Requisitos rigorosos limitam acesso ao benefício
O texto legal exige que os docentes tenham exercido atividades de ensino, orientação educacional, supervisão pedagógica ou gestão educacional nas CREs. Além disso, é obrigatório comprovar exposição a fatores que comprometam a integridade física ou mental. Essa exigência, embora necessária para validar o direito, reforça que muitos servidores trabalharam sob condições adversas por longos períodos sem o devido reconhecimento.

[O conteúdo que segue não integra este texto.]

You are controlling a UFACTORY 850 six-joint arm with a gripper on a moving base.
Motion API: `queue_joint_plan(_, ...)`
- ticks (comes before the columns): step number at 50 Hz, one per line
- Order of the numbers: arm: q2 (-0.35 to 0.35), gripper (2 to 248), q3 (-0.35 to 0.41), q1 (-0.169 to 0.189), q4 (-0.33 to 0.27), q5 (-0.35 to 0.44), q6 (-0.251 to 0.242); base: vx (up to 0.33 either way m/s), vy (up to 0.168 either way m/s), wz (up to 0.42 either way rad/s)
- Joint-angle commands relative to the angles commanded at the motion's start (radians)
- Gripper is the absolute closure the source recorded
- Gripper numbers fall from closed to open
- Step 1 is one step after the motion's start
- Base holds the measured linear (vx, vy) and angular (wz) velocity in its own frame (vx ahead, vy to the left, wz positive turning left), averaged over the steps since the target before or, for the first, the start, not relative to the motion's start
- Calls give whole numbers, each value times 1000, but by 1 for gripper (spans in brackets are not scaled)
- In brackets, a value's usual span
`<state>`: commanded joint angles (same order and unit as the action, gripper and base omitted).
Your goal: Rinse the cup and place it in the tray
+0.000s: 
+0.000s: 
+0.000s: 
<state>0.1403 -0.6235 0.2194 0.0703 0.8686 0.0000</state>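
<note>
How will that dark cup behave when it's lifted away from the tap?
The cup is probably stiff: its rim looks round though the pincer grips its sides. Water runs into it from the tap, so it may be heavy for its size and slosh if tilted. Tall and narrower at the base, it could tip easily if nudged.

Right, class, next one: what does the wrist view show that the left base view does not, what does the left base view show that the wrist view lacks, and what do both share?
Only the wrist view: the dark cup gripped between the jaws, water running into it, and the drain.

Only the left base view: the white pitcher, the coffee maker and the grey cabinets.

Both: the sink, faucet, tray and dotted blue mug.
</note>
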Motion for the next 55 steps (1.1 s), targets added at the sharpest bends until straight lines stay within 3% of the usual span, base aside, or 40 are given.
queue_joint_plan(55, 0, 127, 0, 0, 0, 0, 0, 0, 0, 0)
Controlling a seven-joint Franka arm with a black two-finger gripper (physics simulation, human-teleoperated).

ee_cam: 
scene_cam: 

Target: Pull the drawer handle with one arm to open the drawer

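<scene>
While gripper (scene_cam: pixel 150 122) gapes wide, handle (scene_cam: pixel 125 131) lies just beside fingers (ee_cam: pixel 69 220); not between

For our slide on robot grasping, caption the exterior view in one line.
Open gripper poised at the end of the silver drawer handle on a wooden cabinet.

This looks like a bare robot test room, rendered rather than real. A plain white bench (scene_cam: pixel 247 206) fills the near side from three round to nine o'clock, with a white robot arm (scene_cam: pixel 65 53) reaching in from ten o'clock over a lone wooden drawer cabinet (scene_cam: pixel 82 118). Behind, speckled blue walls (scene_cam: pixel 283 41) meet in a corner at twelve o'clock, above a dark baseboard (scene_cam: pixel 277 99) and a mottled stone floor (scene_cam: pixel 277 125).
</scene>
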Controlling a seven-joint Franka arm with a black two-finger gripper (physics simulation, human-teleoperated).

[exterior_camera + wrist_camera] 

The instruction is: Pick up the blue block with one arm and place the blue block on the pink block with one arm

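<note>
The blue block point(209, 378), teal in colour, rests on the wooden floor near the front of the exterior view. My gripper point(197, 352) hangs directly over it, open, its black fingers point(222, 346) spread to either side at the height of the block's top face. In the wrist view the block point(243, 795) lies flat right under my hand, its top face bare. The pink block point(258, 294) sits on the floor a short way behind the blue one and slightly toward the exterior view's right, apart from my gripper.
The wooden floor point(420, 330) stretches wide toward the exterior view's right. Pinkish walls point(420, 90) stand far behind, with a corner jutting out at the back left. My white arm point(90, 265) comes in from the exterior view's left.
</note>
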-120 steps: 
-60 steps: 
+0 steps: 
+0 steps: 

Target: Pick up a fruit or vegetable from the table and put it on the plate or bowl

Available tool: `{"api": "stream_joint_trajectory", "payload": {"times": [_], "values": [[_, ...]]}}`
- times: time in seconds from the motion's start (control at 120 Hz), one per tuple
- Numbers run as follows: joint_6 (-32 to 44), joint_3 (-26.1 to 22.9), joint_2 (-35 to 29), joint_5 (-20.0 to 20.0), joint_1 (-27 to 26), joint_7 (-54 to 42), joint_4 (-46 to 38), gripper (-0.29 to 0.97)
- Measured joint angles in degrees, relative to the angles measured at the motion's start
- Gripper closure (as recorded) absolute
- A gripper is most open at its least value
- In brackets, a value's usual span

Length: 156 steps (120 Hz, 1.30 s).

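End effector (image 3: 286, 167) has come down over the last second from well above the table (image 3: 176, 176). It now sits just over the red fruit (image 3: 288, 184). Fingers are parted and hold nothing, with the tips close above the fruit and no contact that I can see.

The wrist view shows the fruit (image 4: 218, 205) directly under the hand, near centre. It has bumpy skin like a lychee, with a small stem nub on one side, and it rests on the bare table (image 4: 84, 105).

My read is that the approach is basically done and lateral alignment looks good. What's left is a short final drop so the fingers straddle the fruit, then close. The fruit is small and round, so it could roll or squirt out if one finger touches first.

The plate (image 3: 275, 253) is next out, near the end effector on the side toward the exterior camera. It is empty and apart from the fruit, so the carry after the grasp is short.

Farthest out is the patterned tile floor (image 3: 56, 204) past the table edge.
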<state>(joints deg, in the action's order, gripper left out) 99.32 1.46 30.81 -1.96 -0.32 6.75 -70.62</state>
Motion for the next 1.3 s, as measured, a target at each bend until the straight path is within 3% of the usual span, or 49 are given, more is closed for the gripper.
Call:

Desigualdade histórica persiste no sistema educacional
Até a aprovação da nova norma, apenas professores lotados em unidades escolares tinham acesso à aposentadoria especial. A extensão do benefício às CREs corrige parte dessa distorção, mas deixa claro que o poder público demorou a equiparar direitos de categorias que enfrentam demandas semelhantes. O tempo de serviço agora conta para o cálculo, desde que atendidos os critérios de nocividade.
A sanção da lei representa um avanço formal, contudo não elimina os desafios diários dos educadores nas coordenações regionais. A comprovação de agentes nocivos permanece como barreira prática para muitos servidores que buscam o benefício. Assim, a medida destaca tanto a vitória parcial quanto as falhas estruturais que ainda afetam a categoria no Distrito Federal.